SANAT, YASAK, FALAN FİLAN

tiyatro dergisi mimesis, müstehcen bulunup elazığ il halk kütüphanesinden kaldırılmış. sebep; m.ö 5. yüzyıla ait vazo ve kadehlerin üzerinde bulunan resimler. (haberini merak eden varsa burada. derginin konuyla ilgili yazısı ise burada) anladığım kadarıyla; terbiyesiz insanoğlu, edepsiz şeyler resmetti vazolara, dergi de bunların fotoğrafını koydu bir yazıya. bu edep meselesi çok önemli. aslında ta o zamanlar ceza verilmeliymiş yapanlara ama 26 yüzyıl sonra da olsa telafi etmek gerek. iyi ki o dönem doğmamışız, ne olurdu halimiz yoksa? edep, ar, haya kalmamış bu m.ö 5. yüzyıl insanlarında. 

benim kitaplığımda da eski sayıları var mimesis'in. birazdan hepsini toplayıp yakacağım sokağın ortasında ibret olsun diye. üstelik bunları öğrencilik yıllarımda almıştım. ne tehlike düşünün. hem de hocaların tavsiyesiyle. nasıl bir anne babam var benim? nasıl yolladılar beni öyle bir okula, aklım almıyor. bizim hocaların birkaçını (hatta hepsini) sallandıracaksın gündoğdu meydanında, bak bakalım bir daha böyle dergiler okutuluyor mu okullarda. 

ay böyle düşündükçe kan beynime sıçrıyor. neler neler anlattılar bize okulda. nasıl böyle temiz, pirüpak kaldım bilmiyorum. 

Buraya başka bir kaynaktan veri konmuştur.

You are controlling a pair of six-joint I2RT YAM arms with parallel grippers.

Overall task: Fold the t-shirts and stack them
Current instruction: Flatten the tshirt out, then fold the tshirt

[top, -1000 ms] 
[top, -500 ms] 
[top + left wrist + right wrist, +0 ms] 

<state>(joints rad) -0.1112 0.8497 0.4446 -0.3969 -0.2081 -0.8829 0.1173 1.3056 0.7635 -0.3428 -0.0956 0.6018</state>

tiyatro iğrenç bir şey. sadece tiyatro mu, bütün sanatlar iğrenç. vazolara neler çizmiş adamlar, insanın aklı almıyor. 'sanat şunun için gereklidir' diyecek kişinin söyledikleri deli saçmasından öte gitmez. bence tüm sanatlar yasaklanmalı. zaten bir boka yaramıyor. ay pardon bok mu dedim? affedin, onca yıllık eğitimden sonra o kadarcık kusur kalmasını mazur görün. hocalar yüzünden hep.

ben bir akademi mezunuyum, itiraf ediyorum. yazıklar olsun bana.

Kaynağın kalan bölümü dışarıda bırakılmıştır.